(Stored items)
§
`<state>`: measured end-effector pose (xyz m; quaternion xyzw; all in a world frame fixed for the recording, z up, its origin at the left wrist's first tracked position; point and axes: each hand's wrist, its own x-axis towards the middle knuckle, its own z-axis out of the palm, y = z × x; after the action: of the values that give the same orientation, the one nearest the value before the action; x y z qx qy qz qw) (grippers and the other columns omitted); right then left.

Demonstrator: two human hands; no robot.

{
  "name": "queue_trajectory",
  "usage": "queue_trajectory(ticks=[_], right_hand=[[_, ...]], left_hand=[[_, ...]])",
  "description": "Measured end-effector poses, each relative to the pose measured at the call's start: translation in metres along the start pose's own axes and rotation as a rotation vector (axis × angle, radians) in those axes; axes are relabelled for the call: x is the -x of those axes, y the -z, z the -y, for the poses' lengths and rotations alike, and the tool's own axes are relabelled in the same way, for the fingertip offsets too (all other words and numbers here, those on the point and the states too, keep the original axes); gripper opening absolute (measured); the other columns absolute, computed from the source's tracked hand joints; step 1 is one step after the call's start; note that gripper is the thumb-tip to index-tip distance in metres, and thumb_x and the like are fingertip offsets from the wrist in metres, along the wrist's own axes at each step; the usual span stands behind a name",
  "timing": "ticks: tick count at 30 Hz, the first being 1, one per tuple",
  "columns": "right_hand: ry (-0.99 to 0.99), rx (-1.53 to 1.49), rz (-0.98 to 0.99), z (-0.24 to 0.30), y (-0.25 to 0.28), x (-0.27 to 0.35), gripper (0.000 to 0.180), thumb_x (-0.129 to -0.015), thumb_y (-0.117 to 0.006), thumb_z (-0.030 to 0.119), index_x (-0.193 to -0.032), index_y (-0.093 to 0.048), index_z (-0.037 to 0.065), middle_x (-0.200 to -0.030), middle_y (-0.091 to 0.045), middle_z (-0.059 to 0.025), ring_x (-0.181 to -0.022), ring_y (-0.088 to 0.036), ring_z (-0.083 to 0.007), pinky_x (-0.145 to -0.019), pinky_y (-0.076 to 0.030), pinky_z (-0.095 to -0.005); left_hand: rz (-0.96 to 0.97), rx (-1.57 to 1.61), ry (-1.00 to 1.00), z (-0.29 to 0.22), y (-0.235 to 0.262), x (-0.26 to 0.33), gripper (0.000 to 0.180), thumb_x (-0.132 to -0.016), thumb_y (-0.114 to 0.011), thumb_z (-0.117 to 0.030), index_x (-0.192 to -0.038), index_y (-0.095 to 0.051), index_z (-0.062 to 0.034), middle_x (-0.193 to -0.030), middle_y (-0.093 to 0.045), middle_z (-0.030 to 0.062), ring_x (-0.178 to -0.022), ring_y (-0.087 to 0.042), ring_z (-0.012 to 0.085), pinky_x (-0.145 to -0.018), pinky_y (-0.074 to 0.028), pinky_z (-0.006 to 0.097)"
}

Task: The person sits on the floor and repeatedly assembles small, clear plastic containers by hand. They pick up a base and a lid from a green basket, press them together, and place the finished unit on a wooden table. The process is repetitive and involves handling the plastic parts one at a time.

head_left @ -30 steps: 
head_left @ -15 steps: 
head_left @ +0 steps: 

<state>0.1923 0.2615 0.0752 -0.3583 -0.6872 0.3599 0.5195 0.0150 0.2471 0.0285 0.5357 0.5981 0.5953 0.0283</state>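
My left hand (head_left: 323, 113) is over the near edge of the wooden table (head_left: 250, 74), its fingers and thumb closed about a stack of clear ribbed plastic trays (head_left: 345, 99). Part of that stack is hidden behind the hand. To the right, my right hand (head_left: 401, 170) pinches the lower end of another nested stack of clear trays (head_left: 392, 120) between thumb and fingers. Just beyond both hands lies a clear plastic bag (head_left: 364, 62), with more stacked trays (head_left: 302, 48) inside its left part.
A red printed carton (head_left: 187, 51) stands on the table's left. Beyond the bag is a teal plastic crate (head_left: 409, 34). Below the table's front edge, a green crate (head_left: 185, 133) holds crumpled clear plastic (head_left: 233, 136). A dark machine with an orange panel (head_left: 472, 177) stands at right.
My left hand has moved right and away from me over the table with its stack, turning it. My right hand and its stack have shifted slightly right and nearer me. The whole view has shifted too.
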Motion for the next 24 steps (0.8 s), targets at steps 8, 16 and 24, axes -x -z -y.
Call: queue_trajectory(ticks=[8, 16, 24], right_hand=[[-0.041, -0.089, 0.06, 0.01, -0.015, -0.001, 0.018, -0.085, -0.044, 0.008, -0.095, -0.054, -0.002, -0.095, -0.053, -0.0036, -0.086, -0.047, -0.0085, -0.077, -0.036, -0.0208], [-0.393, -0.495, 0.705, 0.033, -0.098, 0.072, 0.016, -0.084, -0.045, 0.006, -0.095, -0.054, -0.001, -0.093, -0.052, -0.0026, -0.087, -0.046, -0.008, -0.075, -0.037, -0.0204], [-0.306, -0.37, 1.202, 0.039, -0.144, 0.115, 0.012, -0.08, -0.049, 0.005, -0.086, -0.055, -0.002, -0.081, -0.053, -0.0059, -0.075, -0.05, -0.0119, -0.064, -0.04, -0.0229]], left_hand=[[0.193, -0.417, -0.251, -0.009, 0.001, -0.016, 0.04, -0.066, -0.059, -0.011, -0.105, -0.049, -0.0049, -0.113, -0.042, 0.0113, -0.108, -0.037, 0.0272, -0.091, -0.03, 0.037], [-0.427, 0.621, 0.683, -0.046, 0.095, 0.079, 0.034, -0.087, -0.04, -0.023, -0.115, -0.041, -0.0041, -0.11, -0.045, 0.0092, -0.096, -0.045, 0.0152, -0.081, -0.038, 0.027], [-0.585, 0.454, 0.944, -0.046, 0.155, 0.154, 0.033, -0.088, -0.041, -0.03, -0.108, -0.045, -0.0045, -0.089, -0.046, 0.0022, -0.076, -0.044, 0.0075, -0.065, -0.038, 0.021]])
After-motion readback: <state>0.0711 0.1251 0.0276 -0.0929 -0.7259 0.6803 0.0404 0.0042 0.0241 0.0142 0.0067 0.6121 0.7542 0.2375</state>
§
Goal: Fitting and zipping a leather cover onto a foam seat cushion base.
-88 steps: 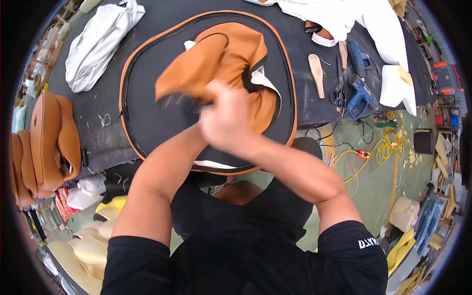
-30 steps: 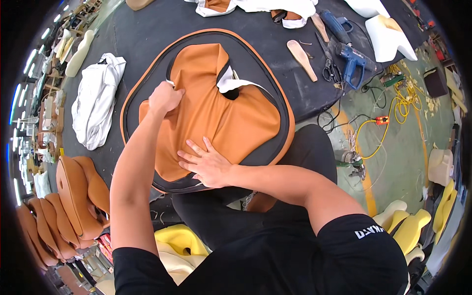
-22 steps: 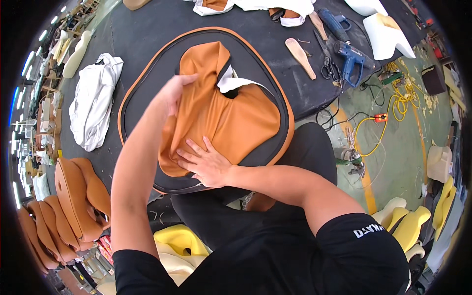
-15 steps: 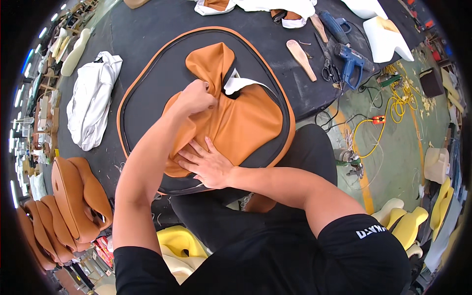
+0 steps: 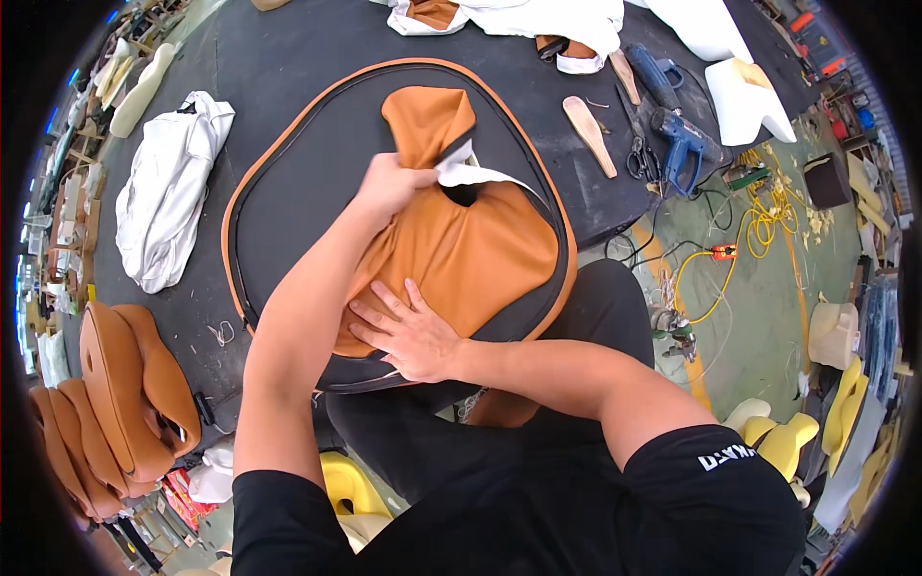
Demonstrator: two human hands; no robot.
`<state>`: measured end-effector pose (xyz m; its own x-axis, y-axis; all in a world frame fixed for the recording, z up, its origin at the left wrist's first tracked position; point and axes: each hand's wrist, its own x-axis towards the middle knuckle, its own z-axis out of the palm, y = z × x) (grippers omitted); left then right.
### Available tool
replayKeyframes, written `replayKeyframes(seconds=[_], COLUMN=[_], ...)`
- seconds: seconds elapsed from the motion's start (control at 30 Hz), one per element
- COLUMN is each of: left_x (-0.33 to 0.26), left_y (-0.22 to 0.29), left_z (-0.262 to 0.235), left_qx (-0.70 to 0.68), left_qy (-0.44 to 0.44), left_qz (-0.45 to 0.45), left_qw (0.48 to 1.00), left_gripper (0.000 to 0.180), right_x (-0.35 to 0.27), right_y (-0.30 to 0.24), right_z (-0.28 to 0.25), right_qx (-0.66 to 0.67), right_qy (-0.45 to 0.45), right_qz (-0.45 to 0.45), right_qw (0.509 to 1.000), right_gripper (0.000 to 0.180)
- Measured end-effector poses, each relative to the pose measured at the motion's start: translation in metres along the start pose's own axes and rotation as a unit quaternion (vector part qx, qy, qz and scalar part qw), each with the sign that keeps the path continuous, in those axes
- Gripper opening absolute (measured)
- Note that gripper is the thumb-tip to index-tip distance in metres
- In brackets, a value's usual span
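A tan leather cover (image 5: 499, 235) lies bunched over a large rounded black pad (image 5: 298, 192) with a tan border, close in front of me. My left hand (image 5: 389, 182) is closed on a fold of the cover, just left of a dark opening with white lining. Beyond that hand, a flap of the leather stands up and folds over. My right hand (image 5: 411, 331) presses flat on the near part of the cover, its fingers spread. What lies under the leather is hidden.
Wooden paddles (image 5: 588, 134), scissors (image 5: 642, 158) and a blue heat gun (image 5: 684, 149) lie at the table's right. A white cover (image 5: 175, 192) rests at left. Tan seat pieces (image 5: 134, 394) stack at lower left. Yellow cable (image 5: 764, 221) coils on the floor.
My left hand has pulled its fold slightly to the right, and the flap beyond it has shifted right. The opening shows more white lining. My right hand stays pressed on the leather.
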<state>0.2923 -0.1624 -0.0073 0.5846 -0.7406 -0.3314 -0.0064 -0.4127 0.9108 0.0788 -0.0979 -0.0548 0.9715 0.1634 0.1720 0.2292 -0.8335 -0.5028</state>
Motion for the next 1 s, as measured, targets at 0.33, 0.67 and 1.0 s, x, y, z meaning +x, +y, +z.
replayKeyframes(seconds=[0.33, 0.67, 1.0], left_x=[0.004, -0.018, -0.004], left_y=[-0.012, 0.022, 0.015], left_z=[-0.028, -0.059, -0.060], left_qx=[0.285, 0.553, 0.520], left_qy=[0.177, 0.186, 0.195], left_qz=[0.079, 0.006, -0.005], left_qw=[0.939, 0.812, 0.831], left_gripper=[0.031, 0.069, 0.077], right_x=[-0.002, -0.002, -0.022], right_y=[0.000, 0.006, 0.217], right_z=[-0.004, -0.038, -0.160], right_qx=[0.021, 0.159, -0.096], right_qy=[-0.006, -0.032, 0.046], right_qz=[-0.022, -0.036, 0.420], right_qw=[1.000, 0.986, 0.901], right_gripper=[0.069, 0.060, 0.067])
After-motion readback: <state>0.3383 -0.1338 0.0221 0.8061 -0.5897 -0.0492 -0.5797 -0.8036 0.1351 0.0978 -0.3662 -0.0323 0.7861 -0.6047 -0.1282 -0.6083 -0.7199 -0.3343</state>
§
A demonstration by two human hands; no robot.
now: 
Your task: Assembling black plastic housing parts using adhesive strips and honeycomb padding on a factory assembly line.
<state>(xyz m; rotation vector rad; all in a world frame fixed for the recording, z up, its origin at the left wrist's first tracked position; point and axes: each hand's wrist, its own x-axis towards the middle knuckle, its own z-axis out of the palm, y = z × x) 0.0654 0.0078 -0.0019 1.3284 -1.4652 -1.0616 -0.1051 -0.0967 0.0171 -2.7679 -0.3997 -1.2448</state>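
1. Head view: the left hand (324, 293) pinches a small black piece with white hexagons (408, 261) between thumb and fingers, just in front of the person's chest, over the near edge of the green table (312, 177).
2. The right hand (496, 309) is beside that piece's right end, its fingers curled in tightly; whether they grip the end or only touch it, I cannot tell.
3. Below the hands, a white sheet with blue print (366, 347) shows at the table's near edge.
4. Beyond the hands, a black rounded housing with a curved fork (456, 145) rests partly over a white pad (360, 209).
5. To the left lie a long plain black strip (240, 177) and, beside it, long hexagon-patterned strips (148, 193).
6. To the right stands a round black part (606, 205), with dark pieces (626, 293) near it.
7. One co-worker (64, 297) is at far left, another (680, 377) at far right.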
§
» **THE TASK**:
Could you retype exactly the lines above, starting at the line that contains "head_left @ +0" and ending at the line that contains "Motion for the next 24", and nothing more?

» **WRITTEN SOLUTION**:
head_left @ +0 steps: 

<state>0.1923 0.2615 0.0752 -0.3583 -0.6872 0.3599 0.5195 0.0150 0.2471 0.0285 0.5357 0.5981 0.5953 0.0283</state>
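My left hand (head_left: 323, 113) is over the near edge of the wooden table (head_left: 250, 74), its fingers and thumb closed about a stack of clear ribbed plastic trays (head_left: 345, 99). Part of that stack is hidden behind the hand. To the right, my right hand (head_left: 401, 170) pinches the lower end of another nested stack of clear trays (head_left: 392, 120) between thumb and fingers. Just beyond both hands lies a clear plastic bag (head_left: 364, 62), with more stacked trays (head_left: 302, 48) inside its left part.
A red printed carton (head_left: 187, 51) stands on the table's left. Beyond the bag is a teal plastic crate (head_left: 409, 34). Below the table's front edge, a green crate (head_left: 185, 133) holds crumpled clear plastic (head_left: 233, 136). A dark machine with an orange panel (head_left: 472, 177) stands at right.
My left hand has moved right and away from me over the table with its stack, turning it. My right hand and its stack have shifted slightly right and nearer me. The whole view has shifted too.
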Motion for the next 24 steps (0.8 s), targets at steps 8, 16 and 24, axes -x -z -y.

This exercise requires nothing more.